BEGIN DATA BLOCK

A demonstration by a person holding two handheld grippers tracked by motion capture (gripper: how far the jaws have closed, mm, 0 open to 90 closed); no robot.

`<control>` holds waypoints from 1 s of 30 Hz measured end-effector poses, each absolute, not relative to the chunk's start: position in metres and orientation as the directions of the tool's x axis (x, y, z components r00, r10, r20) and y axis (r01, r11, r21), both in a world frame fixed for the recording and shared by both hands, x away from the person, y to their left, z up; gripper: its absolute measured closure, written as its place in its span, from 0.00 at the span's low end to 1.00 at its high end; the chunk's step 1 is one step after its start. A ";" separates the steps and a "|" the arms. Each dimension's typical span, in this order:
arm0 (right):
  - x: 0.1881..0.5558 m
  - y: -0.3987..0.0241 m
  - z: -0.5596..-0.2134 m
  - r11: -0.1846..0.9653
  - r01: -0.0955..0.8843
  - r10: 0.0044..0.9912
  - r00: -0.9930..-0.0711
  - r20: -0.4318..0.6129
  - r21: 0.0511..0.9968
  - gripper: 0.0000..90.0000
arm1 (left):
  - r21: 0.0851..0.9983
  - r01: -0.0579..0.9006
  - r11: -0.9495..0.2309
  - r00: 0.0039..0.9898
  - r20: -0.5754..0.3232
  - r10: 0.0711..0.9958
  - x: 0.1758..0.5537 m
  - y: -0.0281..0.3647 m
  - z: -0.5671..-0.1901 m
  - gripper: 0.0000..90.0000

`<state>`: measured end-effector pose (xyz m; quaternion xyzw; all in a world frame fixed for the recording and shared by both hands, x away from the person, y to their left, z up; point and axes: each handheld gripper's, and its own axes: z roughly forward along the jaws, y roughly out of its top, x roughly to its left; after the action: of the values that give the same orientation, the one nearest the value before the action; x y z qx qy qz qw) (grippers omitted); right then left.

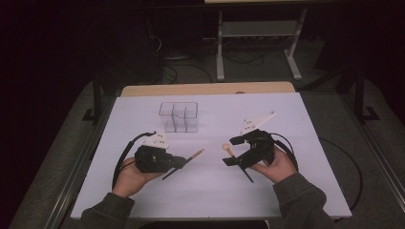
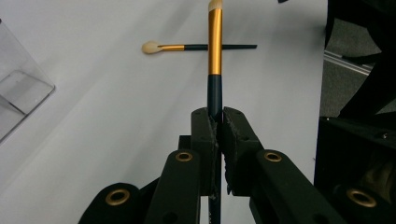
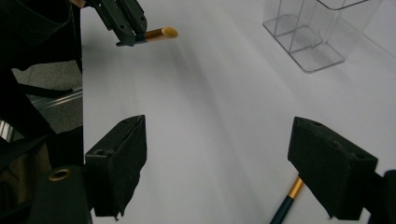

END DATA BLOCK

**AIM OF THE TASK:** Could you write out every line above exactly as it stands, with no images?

**RESPONSE BOX:**
A demonstration by a person holding two handheld grippers tracked by motion capture (gripper: how far the jaws have closed, mm, 0 open to 90 closed); no robot.

`<control>` holds waypoints from 1 s of 30 Hz measured end-effector poses, each absolute, not relative to the chunk's start: position in metres and orientation as the directions of the tool's x axis (x, y, z components r00, r10, r20) and y axis (r01, r11, r21), both in a world frame fixed for the recording and shared by both hands, x away from the person, y to their left, z up; gripper: its absolute measured closure, written as its place in its span, from 0.00 at the span's low end to 1.00 at its high end; the chunk's step 1 is one step after its start. A ";" separates the steps and a "|" the arms. Each dimension's typical span, in this order:
arm0 (right):
  - x: 0.1881..0.5558 m
  - y: -0.3987..0.0241 m
  - z: -0.5596..-0.2134 m
  - r11: -0.1846..0.9653
  - r01: -0.0955..0.8843
  - r10: 0.0044..0.9912
  - r00: -0.9930..-0.0711
  - r20: -0.4318..0.6129
  - r21: 0.0511..0.9968
  - gripper: 0.0000..90.0000
arm1 (left):
  - r21: 0.0851..0.9983
  - r01: -0.0579..0.9006
  - r11: -0.9495..0.2309
  - r00: 0.0039..0.9898
  - r20: -0.5754..0.3232
  - r10: 0.0711..0.9958
  - x: 0.1758..0.5537 m
  - y: -0.0281..0.3647 m
  - z: -0.5671..-0.1901 m
  - gripper: 0.0000..90.0000

`<state>`: measured end-effector pose (xyz m; quaternion xyzw; all in a world frame fixed for the recording and shared by both hands, x away from the person, y to their left, z up; point and axes: each handheld gripper's, and its own axes: z roughly forward along the jaws, y roughly out of its top, x roughly to its left; after the action: of the values that give the same orientation, the one nearest the value before the action; x y z qx qy qz qw) (grippers omitted); right then left.

The exercise is done now.